Macide’nin kocası Senih Efendi önce felç olur, sonra vefat eder. Ev kerhane olur. Kerhane gelirleri üzerinden Arap Avnullah Paşa Macide’nin koruyucusu olur. Avnullah’ın çakma paşalığı ve bürokrasideki etkisi nedeniyle, koruması Macide semt halkı için azize olur:

“Arap Avnullah'ın geldiği gecelerden beri Macide, Sofular Mahallesi'nde imam ve muhtar gibi bir makamdı. Kadını, mahalle halkı saray adamları sırasına koymuştu ve Sofular Mahallesi'nde Macide'nin iyiliğini görenler artıyordu: Gümrüğe koca kayırmak, yatı mektabine çocuk yerleştirmek için gelen ve haykıra haykıra, "Allah gül yüzünü soldurmasın!" diyerek evin kapısını çeken yemenili kadınlar, bu evin mahalleye yüz karası olduğunu söyleyenleri yalnız kısık seslerle tasdik ediyorlardı.”

Bütün bunlar bir kadın bedeni üzerinden oluyor.

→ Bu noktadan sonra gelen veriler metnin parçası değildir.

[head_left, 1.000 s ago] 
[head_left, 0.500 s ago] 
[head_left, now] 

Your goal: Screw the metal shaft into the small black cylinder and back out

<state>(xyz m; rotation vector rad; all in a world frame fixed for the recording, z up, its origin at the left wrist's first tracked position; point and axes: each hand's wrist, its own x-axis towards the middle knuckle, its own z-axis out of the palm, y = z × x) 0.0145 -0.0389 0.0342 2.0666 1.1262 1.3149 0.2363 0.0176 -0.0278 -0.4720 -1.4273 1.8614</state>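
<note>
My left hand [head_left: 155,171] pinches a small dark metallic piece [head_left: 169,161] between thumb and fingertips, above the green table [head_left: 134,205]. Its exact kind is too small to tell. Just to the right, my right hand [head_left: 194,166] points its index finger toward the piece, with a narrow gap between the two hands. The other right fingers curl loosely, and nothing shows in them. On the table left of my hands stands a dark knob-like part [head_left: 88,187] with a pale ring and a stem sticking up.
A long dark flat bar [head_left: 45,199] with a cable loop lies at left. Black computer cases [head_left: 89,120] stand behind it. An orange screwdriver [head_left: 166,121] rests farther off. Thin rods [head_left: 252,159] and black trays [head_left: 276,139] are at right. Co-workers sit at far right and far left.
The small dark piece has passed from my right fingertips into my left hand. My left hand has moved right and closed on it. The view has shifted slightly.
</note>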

Bir kadın bedeni tek başına önce bir mahalleyi, sonra bir semti ve şehrin orasından burasından kopup gelen “müşteriler” ve semt dedikoduları ile neredeyse şehri kucaklıyor. Macide’nin Üç İstanbul’da diğer karakterlere oranla bu kadar geniş yer tutmasının bir nedeni bu “gürül gürül” akışkanlıktır. Ve muhtemelen Kuntay Macide’yi tanımıştır.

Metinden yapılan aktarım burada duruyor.